--- Aim of the task ---
Write out the material below again, line for line, without any images.

--- Recorded data ---
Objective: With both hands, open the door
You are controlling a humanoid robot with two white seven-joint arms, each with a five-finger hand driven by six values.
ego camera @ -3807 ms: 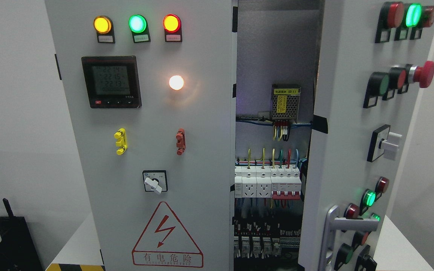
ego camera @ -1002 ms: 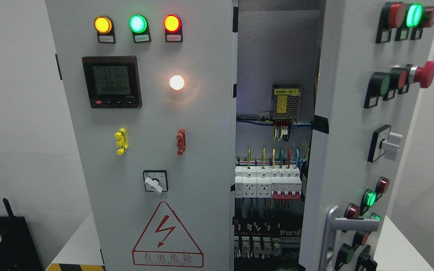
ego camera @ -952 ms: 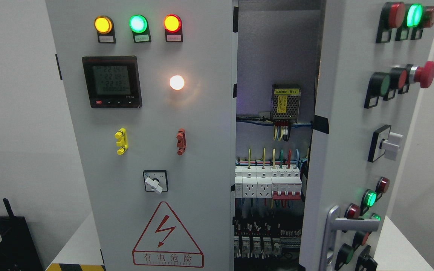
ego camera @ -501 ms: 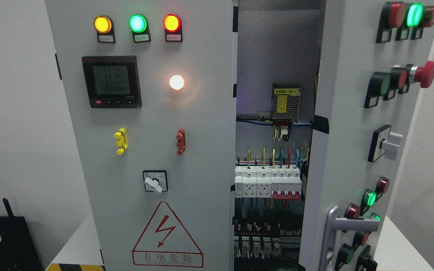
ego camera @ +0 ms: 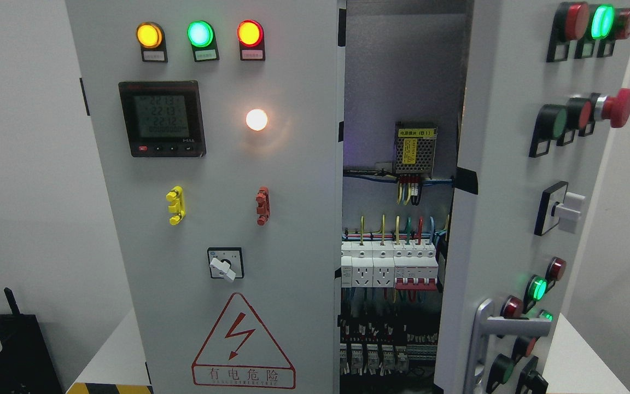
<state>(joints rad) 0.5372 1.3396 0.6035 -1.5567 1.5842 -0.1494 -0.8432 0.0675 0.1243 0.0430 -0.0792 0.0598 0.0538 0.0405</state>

--- Solution for this problem ---
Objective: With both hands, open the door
You are controlling a humanoid robot with two white seven-joint arms, each with a five-finger hand driven by six values.
ego camera @ -3807 ms: 
ego camera @ -1002 ms: 
ego camera @ -952 ms: 
ego camera @ -501 ms: 
ego camera @ +0 ms: 
<state>(joints rad) 0.5372 1.3396 0.6035 -1.5567 1.5842 -0.1494 -0.8432 0.0675 0.1243 0.0430 -0.0792 0.0598 0.0538 0.0405</state>

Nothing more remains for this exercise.